AsyncReactorwatches[fd]

The reactor is the same flat, fd‑indexed, doubling‑grown layout as conns. A WatchEntry is just active/client_fd/cont/udata for the overwhelming common case of one watch per fd (a timerfd, an SSE stream, a single in‑flight query) — no allocation. Only when a second distinct client parks on an already‑active fd (a pipelined Postgres connection multiplexing several queries) does the entry promote to a queue of ParkSlots, drained in submission order. See Async Postgres and Pipelining for the FIFO, the persistent‑fd handling (FIX 3), and the queue‑buffer reuse.

The watch primitive is deliberately generic: the DB driver, reverse‑proxy/upstream calls, timers, and SSE/WebSocket backpressure are all consumers of the same one‑line interface.

HTTP/1.1 request framing

The parser (http1_1/request_parser) is zero‑copy and allocation‑light:

  • Framing (frame_request_length_lim) does a single pass over the header block, detecting Content-Length / Transfer-Encoding as it goes, and returns -1 until the full body (per Content-Length) is buffered — so a handler never sees a partial body, no matter how the request is split across TCP segments.
  • Decoding (decode_into) fills an HttpRequest in place, with no !HttpRequest Result boxing on the hot path. Method/path/query are returned as borrowed slices (tos/views) into the read buffer, not copies.
  • A skip‑decode fast path recognizes the fixed pipelined‑plaintext request by raw prefix and blits a precomputed response before any parsing — this is the ~39.8 M req/s path.
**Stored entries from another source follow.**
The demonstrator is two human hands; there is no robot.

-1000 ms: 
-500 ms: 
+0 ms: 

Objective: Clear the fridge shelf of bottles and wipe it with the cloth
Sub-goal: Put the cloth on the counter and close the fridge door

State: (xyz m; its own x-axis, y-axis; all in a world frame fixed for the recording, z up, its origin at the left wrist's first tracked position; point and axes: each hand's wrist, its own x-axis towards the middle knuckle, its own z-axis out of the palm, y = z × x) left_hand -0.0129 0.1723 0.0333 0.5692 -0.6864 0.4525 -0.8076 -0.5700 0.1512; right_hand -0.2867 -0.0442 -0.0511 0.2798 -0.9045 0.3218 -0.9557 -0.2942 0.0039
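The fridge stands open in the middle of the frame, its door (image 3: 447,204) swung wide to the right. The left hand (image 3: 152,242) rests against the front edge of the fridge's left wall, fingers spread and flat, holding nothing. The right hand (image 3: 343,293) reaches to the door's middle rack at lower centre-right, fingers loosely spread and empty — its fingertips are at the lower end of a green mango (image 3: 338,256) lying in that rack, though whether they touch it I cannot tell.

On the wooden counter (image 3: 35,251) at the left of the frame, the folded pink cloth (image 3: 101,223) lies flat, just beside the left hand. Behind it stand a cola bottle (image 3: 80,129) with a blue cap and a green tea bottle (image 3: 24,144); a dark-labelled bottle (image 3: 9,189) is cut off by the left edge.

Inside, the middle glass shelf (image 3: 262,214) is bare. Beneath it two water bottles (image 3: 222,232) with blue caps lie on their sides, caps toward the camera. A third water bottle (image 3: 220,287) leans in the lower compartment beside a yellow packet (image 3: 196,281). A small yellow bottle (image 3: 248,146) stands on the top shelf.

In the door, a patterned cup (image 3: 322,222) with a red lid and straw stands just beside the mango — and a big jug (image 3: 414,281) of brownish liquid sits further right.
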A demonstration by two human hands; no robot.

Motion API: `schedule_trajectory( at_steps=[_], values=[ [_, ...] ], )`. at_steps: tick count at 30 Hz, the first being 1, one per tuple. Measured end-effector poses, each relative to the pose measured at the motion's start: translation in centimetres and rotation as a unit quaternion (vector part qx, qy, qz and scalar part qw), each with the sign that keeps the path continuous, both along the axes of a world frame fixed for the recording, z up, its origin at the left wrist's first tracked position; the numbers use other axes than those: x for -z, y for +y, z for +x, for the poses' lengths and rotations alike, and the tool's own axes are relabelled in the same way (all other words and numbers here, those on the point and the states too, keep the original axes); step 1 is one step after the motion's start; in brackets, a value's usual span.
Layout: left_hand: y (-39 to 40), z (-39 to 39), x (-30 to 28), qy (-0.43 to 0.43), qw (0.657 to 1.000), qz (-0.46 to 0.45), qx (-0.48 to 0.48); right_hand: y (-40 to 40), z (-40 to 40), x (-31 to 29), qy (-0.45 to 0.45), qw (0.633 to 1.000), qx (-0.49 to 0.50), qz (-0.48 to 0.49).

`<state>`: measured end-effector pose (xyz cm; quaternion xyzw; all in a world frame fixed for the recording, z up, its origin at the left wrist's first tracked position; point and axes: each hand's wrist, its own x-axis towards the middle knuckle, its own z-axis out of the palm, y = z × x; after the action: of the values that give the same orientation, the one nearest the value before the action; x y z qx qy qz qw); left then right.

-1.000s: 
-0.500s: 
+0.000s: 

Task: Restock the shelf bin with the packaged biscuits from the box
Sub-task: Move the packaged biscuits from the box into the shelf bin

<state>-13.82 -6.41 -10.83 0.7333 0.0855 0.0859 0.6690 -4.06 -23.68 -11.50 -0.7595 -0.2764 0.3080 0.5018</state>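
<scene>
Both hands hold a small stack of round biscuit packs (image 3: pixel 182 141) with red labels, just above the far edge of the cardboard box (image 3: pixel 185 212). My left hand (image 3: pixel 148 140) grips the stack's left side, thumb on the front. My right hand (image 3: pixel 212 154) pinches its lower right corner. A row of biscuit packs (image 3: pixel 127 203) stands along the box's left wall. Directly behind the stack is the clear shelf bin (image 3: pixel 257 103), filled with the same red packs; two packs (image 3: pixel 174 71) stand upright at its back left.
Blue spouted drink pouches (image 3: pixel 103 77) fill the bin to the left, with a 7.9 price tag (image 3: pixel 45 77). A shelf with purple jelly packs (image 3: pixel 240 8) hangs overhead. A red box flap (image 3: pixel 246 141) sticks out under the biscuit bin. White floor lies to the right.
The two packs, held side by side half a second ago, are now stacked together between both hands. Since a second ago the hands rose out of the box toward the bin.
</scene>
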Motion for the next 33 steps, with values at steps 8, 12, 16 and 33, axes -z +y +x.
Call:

Request lifecycle (async DB endpoint)

recv ──► frame (full body?) ──► decode_into ──► route
                                                  │
                                       handler builds params,
                                       acquire_pipelined() a pooled pg conn,
                                       async_submit(query), async_flush()
                                                  │
                                       ac.watch_persistent(conn_fd, …) ; return .suspend   (PARK)
                                                  │
                          … worker serves other connections …
                                                  │
        conn_fd readable ──► drain replies ──► resume continuation ──► render into w.scratch
                                                  │
                                       emit response ; return .done   (UNPARK → send)

Everything on this path — params, the wire bytes, the reply buffers, the rendered body — is built into reused, per‑worker buffers, not fresh allocations. That is the whole point of Memory Management under gc none.